Since then, she has published four collections of poetry, garnering many awards and a professorship at the University of Utah. But she continues exploring provocative subjects in her poems and finding new ways of approaching those subjects. Her most recent collection, Animal Eye, has poems that find their roots in history and others that spring from the personal and familial. She can write an homage to a dead poet or a travel narrative where race becomes the dominant theme. There’s often a subdued eroticism that charges the poems, yet they are unified by a meditative tone that allows the poet to move easily from exact observations to the thoughts that rise from them.
But these are first and finally poems.
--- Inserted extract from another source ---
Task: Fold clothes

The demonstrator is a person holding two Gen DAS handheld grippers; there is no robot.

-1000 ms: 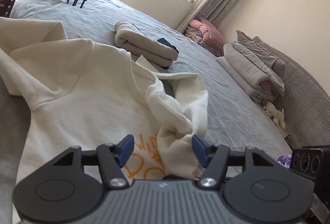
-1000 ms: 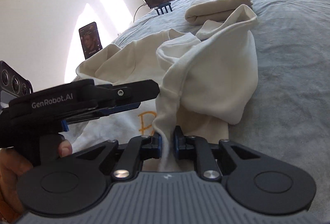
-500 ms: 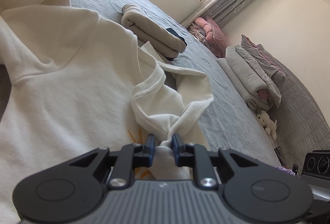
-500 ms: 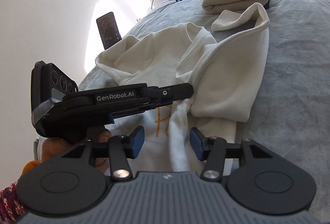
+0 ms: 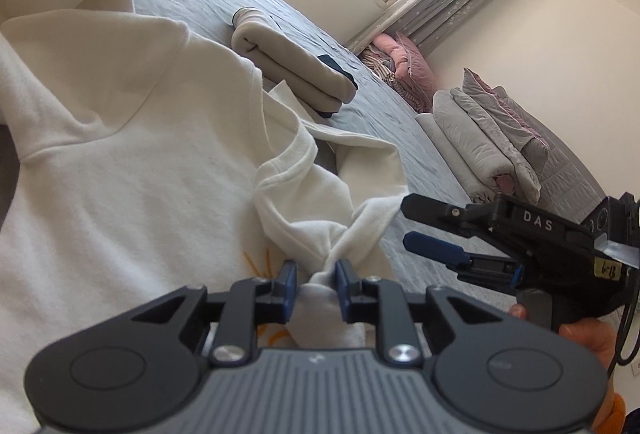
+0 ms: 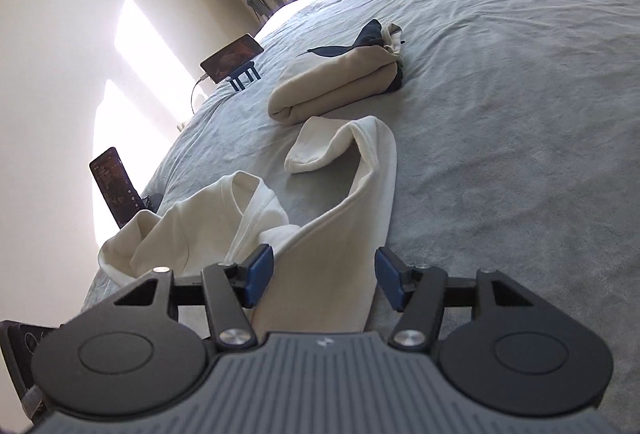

We read them to watch the play of an exceptional imagination, to hear the sounds captured by one practiced ear. Near the end of Animal Eye, in the poem “Dragonfly,” Rekdal describes a tiny diaphanous dragonfly until she arrives at “wings almost too thin / to be seen but still / must be believed in,” and the reader realizes this poet has taken him to a very different place. What had been a description of the mating odonates has become a way to confront some essential questions:
How to solidify
this barely imaginable:
to scrape and name and tear
until something inviolable
can be reached,
one point around which
everything else might fix
itself in opposition, calling it love
each time it happens,
pale yellow silvering
between bay leaves?
The yellow in the bay leaves comes back at the end of the sentence, reconnecting us to the real world that has dragonflies in it, while still allowing for the possibility of that “something inviolable” that we have to work so hard to grasp. Rekdal is able to find it more often than most; what’s even better is that her poems can convince us that the scraping and naming and tearing is worth the effort. Rekdal reads her poetry at the U-M Museum of Art on February 20.